Nicolás Kretz (Feedback)

Roman Pfeifer (Konzept, Komposition)


Ein hörbarer Ton, mehr Idee und theoretisches Konstrukt, der in seiner perfekten Form weder in der Natur vorkommt noch technisch realisiert werden kann. Ein Ton ohne Obertöne, durch Klangerzeuger, Lautsprecher, Raum und Ohr verzerrt, füllt den Raum, ist dabei aber selbst kaum zu orten. Und doch ist es gerade die interessanteste Eigenschaft des Sinustons, dass er relativ uninteressant ist.
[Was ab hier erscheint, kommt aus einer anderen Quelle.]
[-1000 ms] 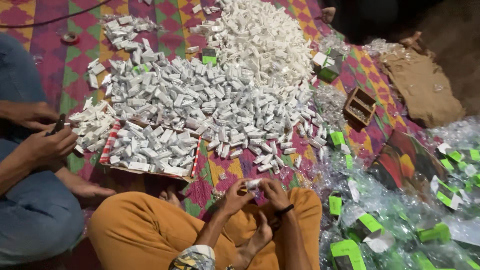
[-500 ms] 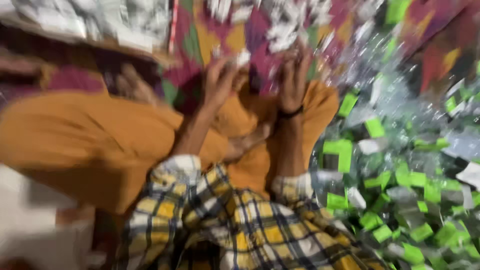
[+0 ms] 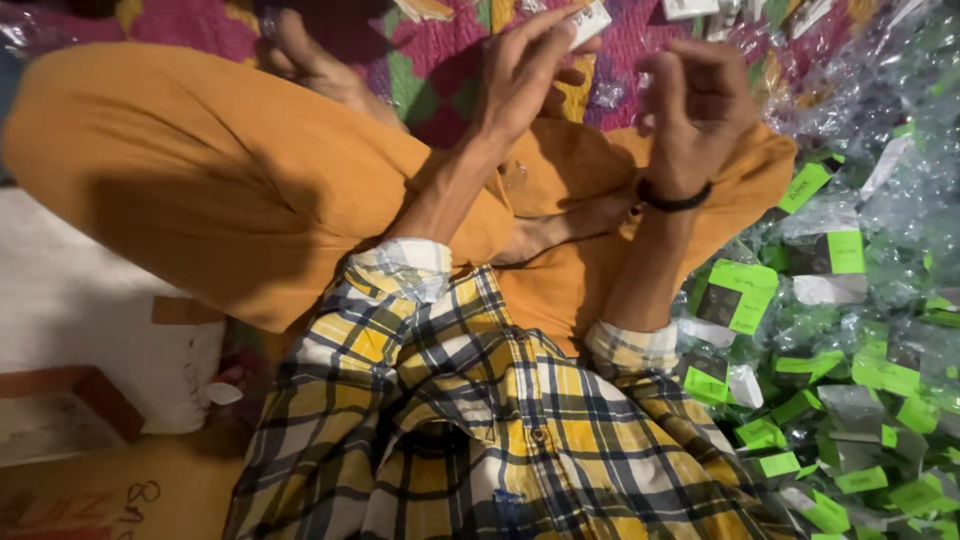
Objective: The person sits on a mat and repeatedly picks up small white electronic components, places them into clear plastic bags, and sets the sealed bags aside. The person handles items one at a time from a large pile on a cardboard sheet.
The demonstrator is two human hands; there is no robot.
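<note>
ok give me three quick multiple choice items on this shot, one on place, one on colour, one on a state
1. Where is the heap of clear packets with green labels?
A. on the person's right
B. on the person's left
C. in the lap

2. What colour are the trousers?
A. blue
B. orange
C. white

3. What is the left hand doing?
A. lying flat on the knee
B. holding a small white box in its fingertips
C. gripping the wristband

Answers:
1 A, the packets lie beside the right hand and forearm.
2 B, both folded legs are in orange cloth.
3 B, the fingers pinch the box at the top of the view, while the right hand is curled beside it with nothing clearly in it.
</note>
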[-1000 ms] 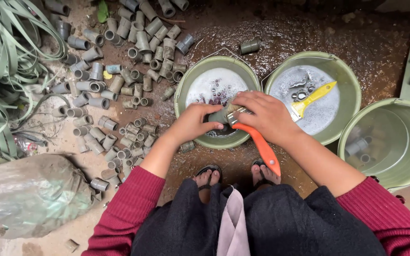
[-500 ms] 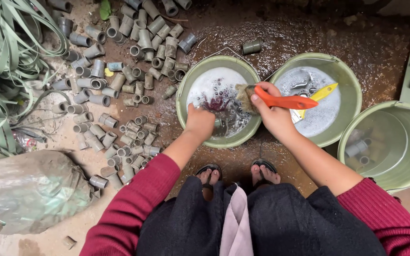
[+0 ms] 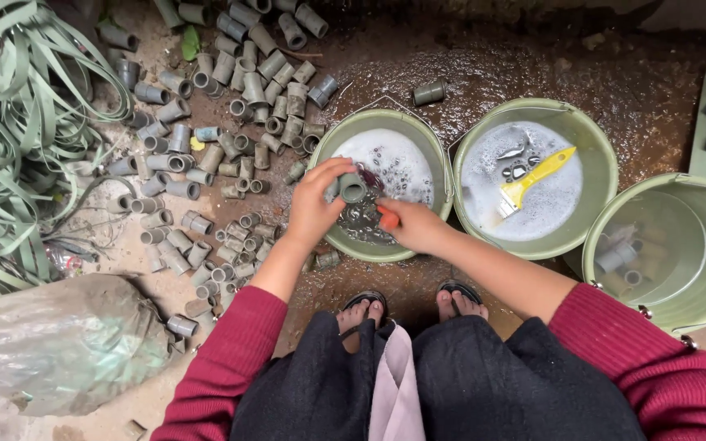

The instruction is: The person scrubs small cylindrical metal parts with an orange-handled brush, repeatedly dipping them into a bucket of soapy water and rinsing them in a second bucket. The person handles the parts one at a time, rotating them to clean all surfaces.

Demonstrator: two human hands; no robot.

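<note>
— Grey plastic, wet and soapy: that is what we have in our left hand (image 3: 314,208), a short pipe fitting (image 3: 351,189) held over the near bucket (image 3: 439,163) of foamy water.

— How are the fingers placed on it?

— Our left fingers (image 3: 332,169) are curled round its outer wall, closed on it, with the open mouth turned up toward us. Our right hand (image 3: 415,226) is closed round an orange handle (image 3: 388,220); the working end is hidden behind the fitting, so we cannot tell what it touches.

— How do we judge it will handle?

— Light and stiff, we think; it should not give under a squeeze or break easily. The suds probably make it slippery, so a wrap around the barrel looks safer than a pinch at the rim.

— And around us?

— A second bucket (image 3: 602,175) just beside the first holds foam and a yellow brush (image 3: 534,177). A third bucket (image 3: 700,220) to the right has a few fittings in clearer water. Many more grey fittings (image 3: 206,163) lie scattered on the muddy ground to our left, near a tangle of green strapping (image 3: 18,131).
</note>
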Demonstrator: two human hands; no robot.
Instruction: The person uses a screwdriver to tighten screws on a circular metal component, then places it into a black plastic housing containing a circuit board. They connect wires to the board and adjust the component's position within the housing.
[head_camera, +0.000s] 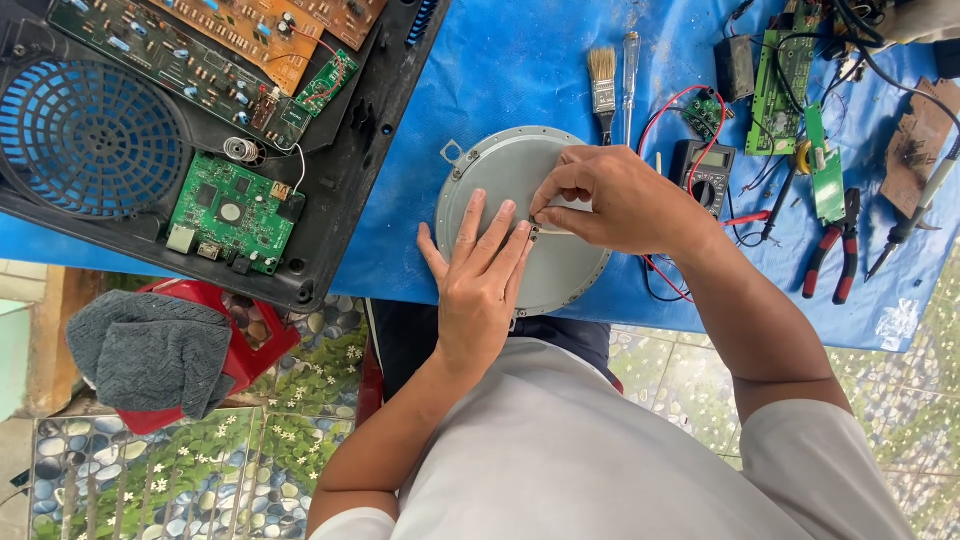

Der klanglichen Armut (nicht umsonst wird seine Farbe als steril, leer oder sogar tot beschrieben) steht ein mehrfacher Reichtum gegenüber. Die Vorechos in Stimmen, gedackten Orgelpfeifen und Flageolettklängen von gestrichenen und gezupften Saiten, geriebene Gläser und Schalen, Stimmgabeln und Metallplatten, Brummen und Fiepen, die wir in ihm zu vernehmen können.Und schließlich der Beziehungsreichtum, der eher außerhalb des Klangobjekts liegt, in der Art und Weise, in der es vollständig mit anderen Klängen verschmilzt, in der es den Raum aktiviert, in dem die stehenden Wellen durch Resonanzen, Reflexionen und Absorptionen Knoten und Täler erzeugen und den leeren Raum zu einem hörbaren Gelände machen. Nicht zuletzt setzt er auch den Zuhörer ganz buchstäblich in Bewegung, der, indem er den Kopf dreht, den Ton zum Verschwinden bringen kann.